Euan puts a better suit on something I've been saying since I found out what end-to-end meant. That the ends in question are not devices but their users and that connecting people is what this stuff is all about. Social networks are all about finding stuff
A question from Dave Snowden on Twitter about what I thought the best semantic search tool was and my rather facetious response "the meatware" reminded me of something I am more and more convinced of. Social networks are about finding stuff. Finding documents, finding people, even finding human contact.
[...] Twitter is making this ubiquitous access to an outboard brain more obvious to more people and there has even been talk of it replacing Google for some. The point is you can only do this if you have a high quality network of people doing the filtering and collective noticing for you. Building up these networks, and building "credit" by helping others, will become key skills and the people who invest the effort will find the better stuff faster.

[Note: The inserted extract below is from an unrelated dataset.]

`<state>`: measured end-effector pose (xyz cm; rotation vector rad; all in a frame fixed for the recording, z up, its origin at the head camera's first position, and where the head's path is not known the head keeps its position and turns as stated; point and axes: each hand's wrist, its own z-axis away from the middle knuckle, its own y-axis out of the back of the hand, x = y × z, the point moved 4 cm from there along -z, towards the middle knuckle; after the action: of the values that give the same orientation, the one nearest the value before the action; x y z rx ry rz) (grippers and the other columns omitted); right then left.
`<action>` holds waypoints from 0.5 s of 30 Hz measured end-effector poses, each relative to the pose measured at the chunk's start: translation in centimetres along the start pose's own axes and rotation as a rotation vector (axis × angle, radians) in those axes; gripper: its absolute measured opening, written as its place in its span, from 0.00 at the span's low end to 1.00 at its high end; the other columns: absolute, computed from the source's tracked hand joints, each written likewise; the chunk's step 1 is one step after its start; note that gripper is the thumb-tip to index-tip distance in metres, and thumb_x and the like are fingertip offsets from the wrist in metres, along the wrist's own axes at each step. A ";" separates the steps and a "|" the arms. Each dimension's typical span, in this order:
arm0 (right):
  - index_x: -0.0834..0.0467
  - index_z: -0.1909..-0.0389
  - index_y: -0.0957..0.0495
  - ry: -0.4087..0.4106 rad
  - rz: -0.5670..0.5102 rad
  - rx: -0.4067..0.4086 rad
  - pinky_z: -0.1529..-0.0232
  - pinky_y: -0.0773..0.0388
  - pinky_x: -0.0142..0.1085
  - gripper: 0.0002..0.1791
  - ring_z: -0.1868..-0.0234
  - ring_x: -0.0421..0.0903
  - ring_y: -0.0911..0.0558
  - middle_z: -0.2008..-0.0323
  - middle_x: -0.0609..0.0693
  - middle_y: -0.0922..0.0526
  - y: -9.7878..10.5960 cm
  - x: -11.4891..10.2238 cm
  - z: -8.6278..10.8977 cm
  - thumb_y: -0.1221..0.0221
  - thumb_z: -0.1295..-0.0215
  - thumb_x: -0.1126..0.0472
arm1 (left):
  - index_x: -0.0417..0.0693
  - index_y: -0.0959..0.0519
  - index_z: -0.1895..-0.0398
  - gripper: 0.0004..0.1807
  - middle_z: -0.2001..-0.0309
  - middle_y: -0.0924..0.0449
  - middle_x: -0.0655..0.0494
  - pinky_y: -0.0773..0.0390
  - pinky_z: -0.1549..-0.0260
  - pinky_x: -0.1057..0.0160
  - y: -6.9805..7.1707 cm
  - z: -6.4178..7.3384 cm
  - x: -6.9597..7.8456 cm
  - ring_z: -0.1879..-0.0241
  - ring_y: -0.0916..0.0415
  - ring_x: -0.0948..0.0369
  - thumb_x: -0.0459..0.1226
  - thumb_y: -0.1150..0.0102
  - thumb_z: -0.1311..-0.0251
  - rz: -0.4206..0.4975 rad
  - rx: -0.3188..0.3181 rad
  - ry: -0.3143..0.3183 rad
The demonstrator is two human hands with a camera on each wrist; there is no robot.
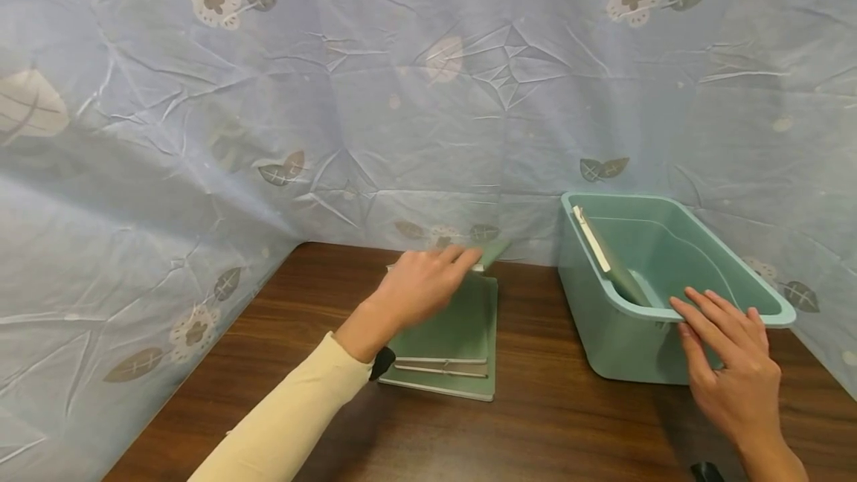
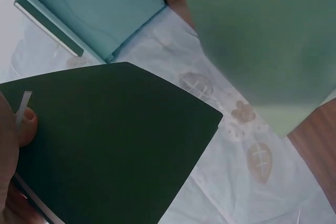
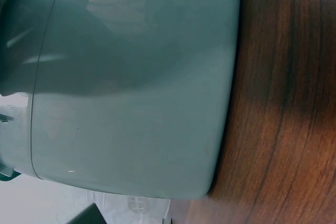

Exactly. And as Geoff Brown suggests in the comments, there is no best practise or other CYA you can call upon, there is no technological solution to it, you have to get out there and make contacts, some of which turn into connections and associates and colleagues and eventually friends. And you have to filter them into a network of trusted people whose judgement you accept and whose values you share.
You do that through conversation, but you also do it through FOAF, both explicitly ("I think you'd get on well with XX") and implicitly because someone you trust relies on someone you don't know.
They problem for many "networkers" is that you can't do it by going to a conference and splashing your business card about and having 3-minute dates. You get there by persistence, shared resources, gifts of knowledge or help. There are no shortcuts, it requires consistency, contact and communication and very often the benefits are paid forward from people you don't know which just keeps opening out the net of the meatware search engine. Those with good engines will work quickly and effectively, those without will struggle, those who think in terms of silver bullets and best practise wont even be in the game.
Earl,
This is a good post; I wish some of the people I work with would read it and take it to heart.
There are no shortcuts to building good networks and sometimes you need to offer help without any real expectation of getting anything in return. Often you get nothing back, especially these days.
Interestingly, when dealing with my farming neighbors, I never run into this problem. Its only the "city" folk that I have trouble with. My neighbors keep pretty accurate records of who owes whom in their heads. My farming neighbors have some other problems, but lack of personal responsibility and reciprocity are not among them.